**Data in this exercise**

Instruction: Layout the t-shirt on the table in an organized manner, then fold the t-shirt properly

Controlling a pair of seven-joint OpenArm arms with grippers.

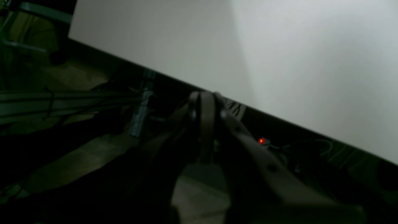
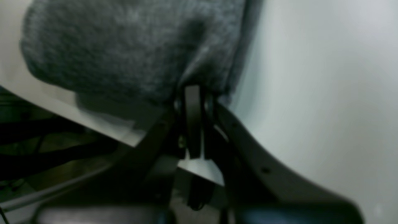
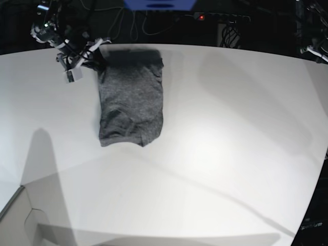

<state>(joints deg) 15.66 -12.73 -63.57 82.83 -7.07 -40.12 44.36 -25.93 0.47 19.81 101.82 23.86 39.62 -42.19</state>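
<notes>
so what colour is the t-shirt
Heathered charcoal grey, plain with no print: the t-shirt shows best in the base view.

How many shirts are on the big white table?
1. The grey t-shirt lies folded into a long strip near the far left part of the table. Nothing else like it shows; the fold hides its sleeves.

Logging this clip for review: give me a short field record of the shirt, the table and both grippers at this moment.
t-shirt: grey, folded into a narrow upright rectangle, lying flat at the far left of the table
table: white, otherwise bare in the base view
right gripper: shut, pinching the shirt's far edge near the table's rim
left gripper: shut, holding nothing, past the table edge, away from the shirt
fold state: folded; the lower end looks slightly rumpled
</notes>
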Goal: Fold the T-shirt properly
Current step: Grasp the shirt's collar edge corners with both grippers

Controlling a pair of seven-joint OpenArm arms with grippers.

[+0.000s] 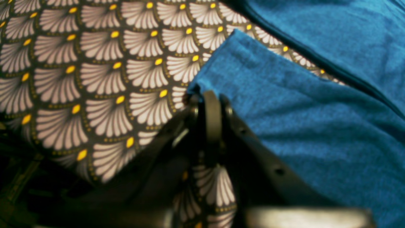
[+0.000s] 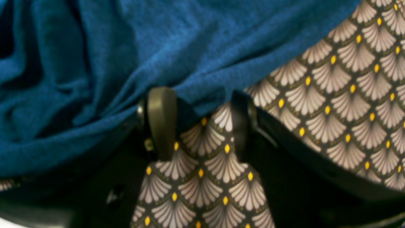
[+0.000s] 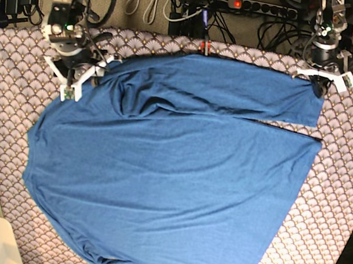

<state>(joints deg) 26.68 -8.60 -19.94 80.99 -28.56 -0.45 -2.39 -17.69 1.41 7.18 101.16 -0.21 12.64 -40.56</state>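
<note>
The T-shirt [image 3: 164, 188] lies spread over most of the table cloth [image 3: 340, 208], which has a pattern of pale fans with small yellow dots. In the base view the body of the shirt covers the middle and lower part of the table, and one long sleeve is folded across the top, running from the upper left to the upper right. Between this sleeve and the body a thin dark gap is visible on the right side. The fabric is mostly flat, with some wrinkles near the upper left where the sleeve meets the body.

The left gripper [image 1: 211, 98] is at the far end of that sleeve – in the base view at the top right of the table. In its wrist view the jaws are pressed together on the corner of the blue sleeve edge, so it has hold of the T-shirt there. The cloth pattern shows beside and under it.

The right gripper [image 2: 197, 107] is at the upper left of the base view, at the bunched part of the shirt. Its fingers [image 2: 162, 117] stand clearly apart, and the patterned cloth is visible between them. The edge of the blue fabric lies just over the fingertips – the jaws are not closed on it.
</note>
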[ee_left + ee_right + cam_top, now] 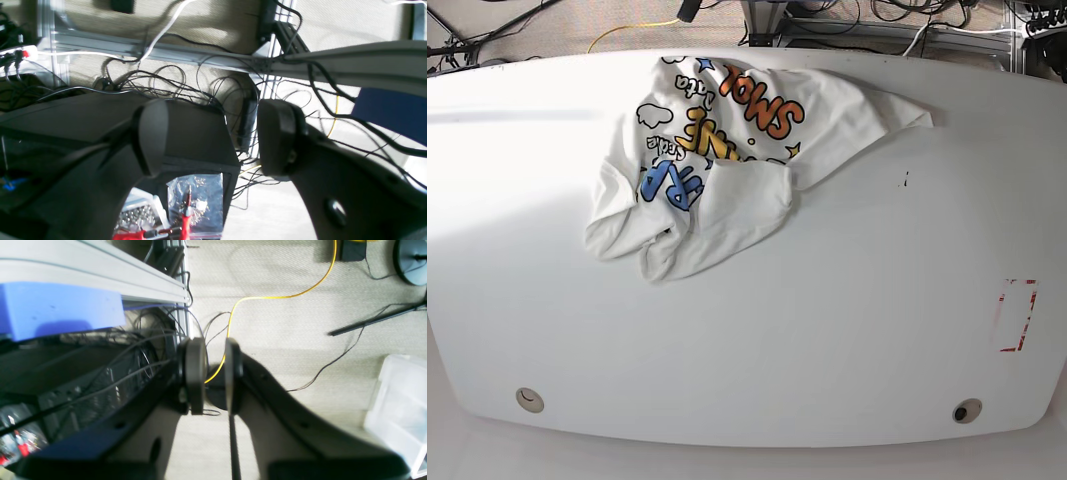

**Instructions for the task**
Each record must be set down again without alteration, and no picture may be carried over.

**Solved exercise**
Instruction: Layout the t-shirt on the table in an organized manner, then fold the t-shirt properly

Controlling a pair of seven-joint OpenArm arms with grippers.


<state>(joints deg) 15.66 -12.73 -63.57 82.83 -7.07 -40.12 44.36 -25.93 0.47 19.81 101.82 23.86 39.62 -42.19</state>
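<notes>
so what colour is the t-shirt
Heathered charcoal grey, plain with no print: the t-shirt shows best in the base view.

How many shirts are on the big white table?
1. The grey t-shirt lies folded into a long strip near the far left part of the table. Nothing else like it shows; the fold hides its sleeves.

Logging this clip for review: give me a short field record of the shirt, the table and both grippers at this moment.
t-shirt: grey, folded into a narrow upright rectangle, lying flat at the far left of the table
table: white, otherwise bare in the base view
right gripper: shut, pinching the shirt's far edge near the table's rim
left gripper: shut, holding nothing, past the table edge, away from the shirt
fold state: folded; the lower end looks slightly rumpled
</notes>
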Goal: Fold the T-shirt properly
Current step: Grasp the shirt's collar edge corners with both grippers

Controlling a pair of seven-joint OpenArm arms with grippers.

[+0.000s] 
[+0.000s] 
[+0.000s] 

<state>(joints deg) 26.68 -8.60 -19.94 80.99 -28.56 -0.45 -2.39 -17.69 1.41 7.18 101.16 -0.21 12.64 -40.56</state>
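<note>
The T-shirt [image 3: 164, 188] lies spread over most of the table cloth [image 3: 340, 208], which has a pattern of pale fans with small yellow dots. In the base view the body of the shirt covers the middle and lower part of the table, and one long sleeve is folded across the top, running from the upper left to the upper right. Between this sleeve and the body a thin dark gap is visible on the right side. The fabric is mostly flat, with some wrinkles near the upper left where the sleeve meets the body.

The left gripper [image 1: 211, 98] is at the far end of that sleeve – in the base view at the top right of the table. In its wrist view the jaws are pressed together on the corner of the blue sleeve edge, so it has hold of the T-shirt there. The cloth pattern shows beside and under it.

The right gripper [image 2: 197, 107] is at the upper left of the base view, at the bunched part of the shirt. Its fingers [image 2: 162, 117] stand clearly apart, and the patterned cloth is visible between them. The edge of the blue fabric lies just over the fingertips – the jaws are not closed on it.
</note>
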[ee_left + ee_right + cam_top, now] 

This exercise is now complete.